- Born: 25 March 1923 Mount Vernon, Glasgow, Scotland
- Died: 7 August 2021 (aged 98) Edinburgh, Scotland
- Education: University of St Andrews
- Employers: University of Glasgow; Welsh National School of Medicine; University of Edinburgh;
- Awards: Lister Medal (1987)

= Patrick Forrest =

Scottish surgeon (1923–2021)

Sir Andrew Patrick McEwen Forrest (25 March 1923 - 7 August 2021) was a Scottish surgeon.

After qualifying in medicine from the University of St Andrews and completing a Fellowship at the Mayo in Rochester, Minnesota, he took up surgical posts first in Glasgow, then in Wales, followed by a position as Regius Chair of Clinical Surgery at Edinburgh.

His achievements in the field of breast cancer earned him the Lister Medal in 1987.

==Life==
Forrest was born in Lanarkshire and educated at the High School of Dundee. He then studied medicine at the University of St Andrews.

Following military service with the Royal Navy as a medical officer, he spent a year in Rochester, Minnesota as a Mayo Foundation Fellow, then in 1955 obtained a position at the University of Glasgow.

He became Chair of Surgery at the Welsh National School of Medicine in 1962. He moved to the University of Edinburgh to take up the Regius Chair of Clinical Surgery in 1971, where he eventually became emeritus.

He also served as Chief Scientist to the Scottish Scottish Home and Health Department, and chaired the Department of Health working group on the implementation of the NHS Programme on breast cancer screening.

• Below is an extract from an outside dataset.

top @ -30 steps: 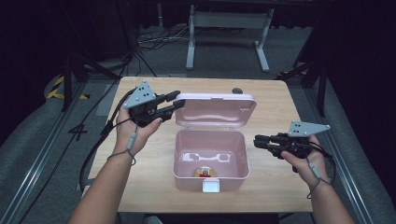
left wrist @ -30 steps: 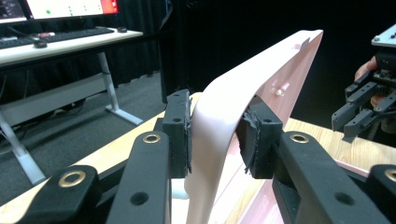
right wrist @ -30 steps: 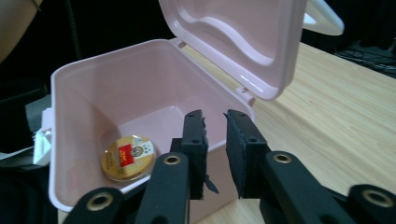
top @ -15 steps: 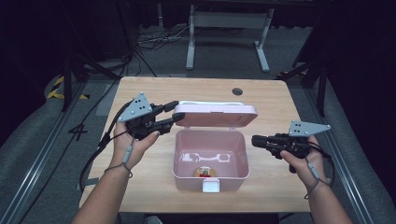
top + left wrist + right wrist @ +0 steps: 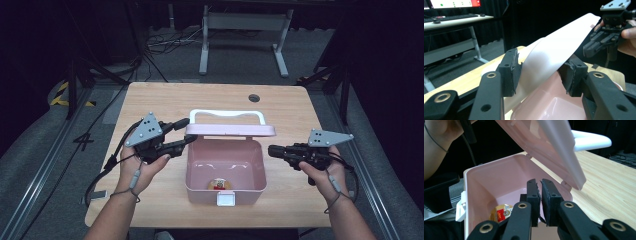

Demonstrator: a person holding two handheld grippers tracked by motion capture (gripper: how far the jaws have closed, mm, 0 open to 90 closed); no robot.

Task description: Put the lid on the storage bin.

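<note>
The pink box's lid (image 5: 231, 131) is being lowered, half closed, between the left gripper's (image 5: 186, 133) just-widening jaws; the right gripper (image 5: 272, 149), beside the box (image 5: 225, 187), is being held together, empty.

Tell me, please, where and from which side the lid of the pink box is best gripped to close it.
Probably the lid's left end, from the left side. The lid stands about half open, so its thin edge is free there, and the left gripper already has that edge between its jaws, which have just been opening. The white handle is a second choice, from behind. The right gripper waits shut beside the pink box.
</note>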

In 1961 Forrest was elected a member of the Harveian Society of Edinburgh and served as president in 1984. He was elected a member of The Royal Society of Edinburgh in 1976. In 1983 he was elected a member of the Aesculapian Club.

He died on 7 August 2021, at the age of 98.

==Awards==
Forrest received the Umberto Veronesi Award for the Future Fight Against Breast Cancer (2000). In 1987, he received the Lister Medal, "in recognition of his outstanding contribution to surgical science, particularly in the field of breast cancer".